Prior to the commencement of the Chapter 11 ease, the Debtor had incurred certain financial obligations to a variety of parties *112 for services and materials that they provided to the Debtor in drilling a well on the Dysinger lease. When the Debtor failed to compensate these parties, some attempted to file mechanic’s and materialmen’s liens against the Debtor’s property. The three lien claimants involved in the instant matter, Ranger Operating Company (“Ranger”), Diablo Drilling, Inc. (“Diablo”) and Graham Mud, Inc. (“Graham”), filed lien affidavits that contained acknowledge-ments attesting only to the verity of the signatures on the documents instead of ju-rats reflecting a sworn statement as to the validity of the contents of the documents.

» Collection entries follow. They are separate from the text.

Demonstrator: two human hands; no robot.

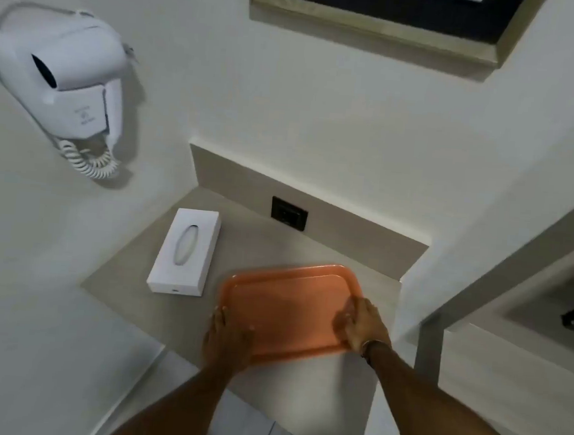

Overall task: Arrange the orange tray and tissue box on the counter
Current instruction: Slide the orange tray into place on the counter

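Lying flat near the front edge of the counter [130, 267], toward its right side: one orange tray [289, 306], gripped at both short ends. Curling over the tray's near-left corner, left hand [226, 341], fingers together and clamped on the rim, thumb resting on the tray's inner surface. Pressing on the right rim, right hand [361, 322], fingers bent and close together, closed on that edge. Showing as a shallow rectangle with rounded corners and a raised lip, plain orange, nothing resting inside. Sitting near the counter's left edge, just beside the tray but apart from it: one white tissue box [185, 252], long and flat, oval slot on top, not being touched. Hanging on the left wall: one white hair dryer [60, 72] with coiled cord. Sitting in the back panel behind the counter: one dark socket [289, 213].
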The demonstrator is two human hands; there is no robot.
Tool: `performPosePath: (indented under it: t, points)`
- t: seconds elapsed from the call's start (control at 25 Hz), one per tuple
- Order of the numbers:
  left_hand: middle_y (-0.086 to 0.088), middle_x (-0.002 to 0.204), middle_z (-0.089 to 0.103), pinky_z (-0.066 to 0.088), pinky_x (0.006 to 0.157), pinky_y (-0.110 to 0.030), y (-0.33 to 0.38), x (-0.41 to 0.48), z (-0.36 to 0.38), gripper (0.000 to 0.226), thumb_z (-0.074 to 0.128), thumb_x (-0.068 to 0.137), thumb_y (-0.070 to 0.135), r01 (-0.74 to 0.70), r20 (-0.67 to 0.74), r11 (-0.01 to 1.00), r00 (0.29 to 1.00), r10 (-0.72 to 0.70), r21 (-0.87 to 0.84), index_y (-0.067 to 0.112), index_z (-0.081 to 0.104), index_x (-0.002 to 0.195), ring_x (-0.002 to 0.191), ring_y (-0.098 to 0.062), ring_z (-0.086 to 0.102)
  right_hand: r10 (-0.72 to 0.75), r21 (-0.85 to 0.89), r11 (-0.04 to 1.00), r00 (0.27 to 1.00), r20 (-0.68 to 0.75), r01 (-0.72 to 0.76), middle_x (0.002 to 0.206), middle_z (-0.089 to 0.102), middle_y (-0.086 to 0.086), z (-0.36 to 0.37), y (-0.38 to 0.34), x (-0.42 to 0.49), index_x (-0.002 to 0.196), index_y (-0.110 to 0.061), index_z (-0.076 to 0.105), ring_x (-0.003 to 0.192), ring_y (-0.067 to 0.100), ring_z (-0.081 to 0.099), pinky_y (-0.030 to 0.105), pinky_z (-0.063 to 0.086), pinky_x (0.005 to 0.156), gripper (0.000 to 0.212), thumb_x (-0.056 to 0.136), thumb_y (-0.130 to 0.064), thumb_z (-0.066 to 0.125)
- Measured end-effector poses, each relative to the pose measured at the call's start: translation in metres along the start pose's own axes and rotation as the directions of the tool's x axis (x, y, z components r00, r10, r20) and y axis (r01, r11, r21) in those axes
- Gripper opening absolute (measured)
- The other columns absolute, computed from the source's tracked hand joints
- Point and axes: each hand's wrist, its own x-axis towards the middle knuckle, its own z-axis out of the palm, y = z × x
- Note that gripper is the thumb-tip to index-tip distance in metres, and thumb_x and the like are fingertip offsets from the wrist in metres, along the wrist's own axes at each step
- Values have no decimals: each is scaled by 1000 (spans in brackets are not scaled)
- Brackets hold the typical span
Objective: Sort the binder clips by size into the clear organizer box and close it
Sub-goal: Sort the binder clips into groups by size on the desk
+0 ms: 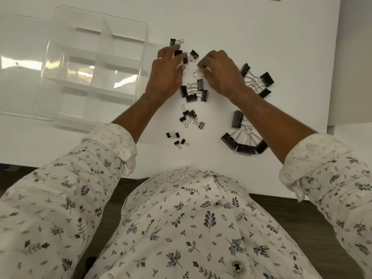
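Black binder clips lie in size groups on the white table: a largest group, large ones, medium ones, small ones and tiny ones. A few more clips lie at the far end, with one clip apart. My left hand hovers there with its fingers spread, fingertips touching a clip. My right hand pinches the silver wire handle of a binder clip at its fingertips. The clear organizer box stands open at the left with nothing in its divided compartments.
The box's clear lid lies flat to its left. The white table ends at an edge on the right, and its near edge sits just in front of my patterned shirt. Dark floor shows below it.
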Motion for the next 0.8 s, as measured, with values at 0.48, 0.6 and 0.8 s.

The Trustee instituted a complaint to sell the Debtor’s interest in the Dysinger lease to a third party, Richardson Energy Corporation, free and clear of all liens, claims, and encumbrances. One of the lien claimants, McMillan Industries, Inc. (“McMillan”), filed an answer in which it sought to have the Court declare the Ranger, Diablo, and Graham liens, among others, invalid because they did not comply with the statutory requirements under Texas law for mechanic’s and materialmen’s liens. The Court approved the sale of the Dysinger lease on August 31, 1983, for cash and a production payment. Assuming collection of the production payment, all liens asserted by the lien claimants could be paid in full. However, absent collection of the production payment, the asserted liens and other claims would exceed the purchase price. The Court did not, at that time, rule on the validity of the liens.

On November 8, 1983, Ranger, Diablo, and Graham (“Movants”) moved for a hearing on the validity of their mechanic’s and materialmen’s liens. The Trustee responded that the liens were invalid for failing to comply with the applicable Texas statutes because: (1) the affidavits lacked jurats; (2) the affidavits did not state that they were based on personal knowledge; and (3) for the Ranger and Graham liens, the affidavits did not list the owner of the land or leasehold. The Trustee later conceded this last point at hearing and argued instead that the Debtor’s lack of legal ownership of the property precluded a valid lien encumbering the Dysinger lease. The matter was originally set for hearing on January 20, 1984. At that time the Court determined that other lienholders were similarly situated and should be given an opportunity to be heard concerning the issues raised by the Trustee. The Court directed the parties to submit briefs and to give notice to all other similarly situated lienholders in this matter in preparation for hearing that took place on May 22, 1984. At that hearing the Movants presented testimony to the effect that the affidavits were sworn to despite the absence of the jurats. However, this Court will not consider parol evidence to expand a lien affidavit to cure a defect; such evidence must appear on the face of the written instrument.

Conclusions of Law

The laws of Texas unequivocally require a jurat in order to establish a valid mechanic’s and materialman’s lien. When securing a lien, a party must submit “a statement verified by affidavit” containing certain information. Tex.Rev.Civ.Stat.Ann. art. 5476a (Vernon 1958). 1 Texas defines an affidavit as “a statement in writing of a fact or facts signed by the party making it, and sworn to before some officer authorized to administer oaths, and officially certified by such officer under his seal of office.” Tex.Rev.Civ.Stat.Ann. art. 23, § 18 (Vernon 1969). The instruments in question here do not constitute affidavits within the meaning of the statute because they only contain acknowledgments, not jurats. See Taylor v. Rigby, 574 S.W.2d 833, 837 (Tex.Civ.App.-Tyler 1978, writ refused n.r.e.); Conn, Sherrod & Co. v. Tri-Electric Supply Co., 535 S.W.2d 31, 34 (Tex.Civ.App.-Tyler 1976, writ refused n.r.e.); *113 Crockett v. Sampson, 439 S.W.2d 355, 359 (Tex.Civ.App.-Austin 1969, no writ).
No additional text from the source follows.